Dès les premières heures du 25 juin 2025, une force mixte composée de policiers et de gendarmes, déployée à bord d’une quarantaine de véhicules, a investi plusieurs zones sensibles allant de T9 à Kagbelen. L’objectif était d’intervenir sur une dizaine d’endroits identifiés comme des points de trafic et de consommation de la drogue.
Sur place, le coordinateur des Brigades Anti-Criminalité (BAC), accompagné de ses homologues de la gendarmerie, a supervisé l’intervention.
« Après plusieurs heures d’identification et de planification, les descentes ont permis d’arrêter 31 individus, en possession de preuves concrètes », a indiqué le colonel Papa Tolno, chef de la mission.
Les suspects devraient être présentés à la justice dès ce soir, selon les autorités. Lors de l’opération, ont été saisis des quantités de drogue, du matériel de conditionnement, ainsi que quelques billets d’argent provenant, selon eux, de la vente de kush.
Les responsables précisent que cette première phase d’intervention n’est qu’une étape dans une opération de grande envergure.

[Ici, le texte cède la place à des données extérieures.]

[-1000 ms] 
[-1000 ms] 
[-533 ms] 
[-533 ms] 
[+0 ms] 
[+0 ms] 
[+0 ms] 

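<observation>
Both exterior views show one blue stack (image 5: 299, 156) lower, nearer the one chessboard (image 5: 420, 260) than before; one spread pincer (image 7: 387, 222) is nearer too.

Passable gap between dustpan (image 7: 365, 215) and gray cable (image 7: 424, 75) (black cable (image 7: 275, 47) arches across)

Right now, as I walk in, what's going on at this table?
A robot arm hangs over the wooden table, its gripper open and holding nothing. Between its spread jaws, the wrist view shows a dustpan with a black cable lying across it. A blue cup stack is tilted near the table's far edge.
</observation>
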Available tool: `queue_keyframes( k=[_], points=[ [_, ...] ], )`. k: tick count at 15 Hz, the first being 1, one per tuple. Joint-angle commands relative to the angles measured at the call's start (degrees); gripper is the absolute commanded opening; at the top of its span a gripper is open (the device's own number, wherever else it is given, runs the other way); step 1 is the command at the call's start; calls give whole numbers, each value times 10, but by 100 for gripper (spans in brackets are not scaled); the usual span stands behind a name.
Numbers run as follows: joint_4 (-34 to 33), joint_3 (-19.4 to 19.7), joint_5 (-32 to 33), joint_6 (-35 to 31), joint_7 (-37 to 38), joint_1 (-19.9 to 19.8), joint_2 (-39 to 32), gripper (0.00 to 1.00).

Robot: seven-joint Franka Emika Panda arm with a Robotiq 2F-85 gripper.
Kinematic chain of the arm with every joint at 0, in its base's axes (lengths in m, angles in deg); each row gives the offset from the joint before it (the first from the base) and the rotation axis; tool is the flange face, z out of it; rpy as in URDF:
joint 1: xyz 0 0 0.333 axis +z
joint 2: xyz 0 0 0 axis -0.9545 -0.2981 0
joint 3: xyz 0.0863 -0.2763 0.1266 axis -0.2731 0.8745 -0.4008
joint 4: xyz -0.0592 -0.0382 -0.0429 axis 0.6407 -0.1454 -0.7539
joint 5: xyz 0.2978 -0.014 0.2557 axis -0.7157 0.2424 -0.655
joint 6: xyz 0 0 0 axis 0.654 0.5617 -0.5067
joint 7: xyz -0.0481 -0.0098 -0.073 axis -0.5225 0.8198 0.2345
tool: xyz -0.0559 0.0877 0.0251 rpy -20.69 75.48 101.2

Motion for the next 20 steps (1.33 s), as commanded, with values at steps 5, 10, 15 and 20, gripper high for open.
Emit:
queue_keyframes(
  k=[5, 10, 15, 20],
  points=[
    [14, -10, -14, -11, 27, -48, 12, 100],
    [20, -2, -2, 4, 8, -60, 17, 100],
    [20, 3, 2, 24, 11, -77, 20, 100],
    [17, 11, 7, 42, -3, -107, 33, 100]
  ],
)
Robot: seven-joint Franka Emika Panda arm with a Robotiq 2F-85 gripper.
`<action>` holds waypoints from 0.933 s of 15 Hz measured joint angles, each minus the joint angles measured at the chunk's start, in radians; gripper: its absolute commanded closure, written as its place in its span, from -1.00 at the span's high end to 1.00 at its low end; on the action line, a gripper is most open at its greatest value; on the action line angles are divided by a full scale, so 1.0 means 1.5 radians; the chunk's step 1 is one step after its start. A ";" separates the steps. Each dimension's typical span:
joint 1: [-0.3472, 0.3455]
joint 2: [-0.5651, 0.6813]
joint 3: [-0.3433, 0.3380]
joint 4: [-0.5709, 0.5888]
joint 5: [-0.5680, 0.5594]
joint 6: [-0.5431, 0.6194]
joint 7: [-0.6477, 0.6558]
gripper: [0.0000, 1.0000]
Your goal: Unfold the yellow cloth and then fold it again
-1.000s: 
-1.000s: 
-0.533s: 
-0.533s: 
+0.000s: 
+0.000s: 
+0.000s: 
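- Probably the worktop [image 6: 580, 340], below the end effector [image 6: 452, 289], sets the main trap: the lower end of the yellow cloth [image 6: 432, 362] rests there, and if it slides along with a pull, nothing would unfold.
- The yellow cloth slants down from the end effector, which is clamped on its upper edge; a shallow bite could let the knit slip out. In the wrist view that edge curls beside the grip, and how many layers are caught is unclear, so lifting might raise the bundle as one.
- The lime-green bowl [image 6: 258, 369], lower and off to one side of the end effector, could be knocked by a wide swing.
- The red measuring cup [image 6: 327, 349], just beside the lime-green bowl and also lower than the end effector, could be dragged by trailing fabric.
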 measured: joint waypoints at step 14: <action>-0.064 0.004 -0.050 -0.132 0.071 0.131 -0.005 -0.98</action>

Le dispositif a été coordonné depuis un centre opérationnel sécuritaire, où le directeur régional de la police et le commandant de la région spéciale de la gendarmerie, entourés de leurs équipes techniques, ont suivi les événements en temps réel.
« La sécurité des citoyens est notre priorité. Nous continuerons jusqu’à démanteler tous les réseaux impliqués », a affirmé un officier présent sur les lieux.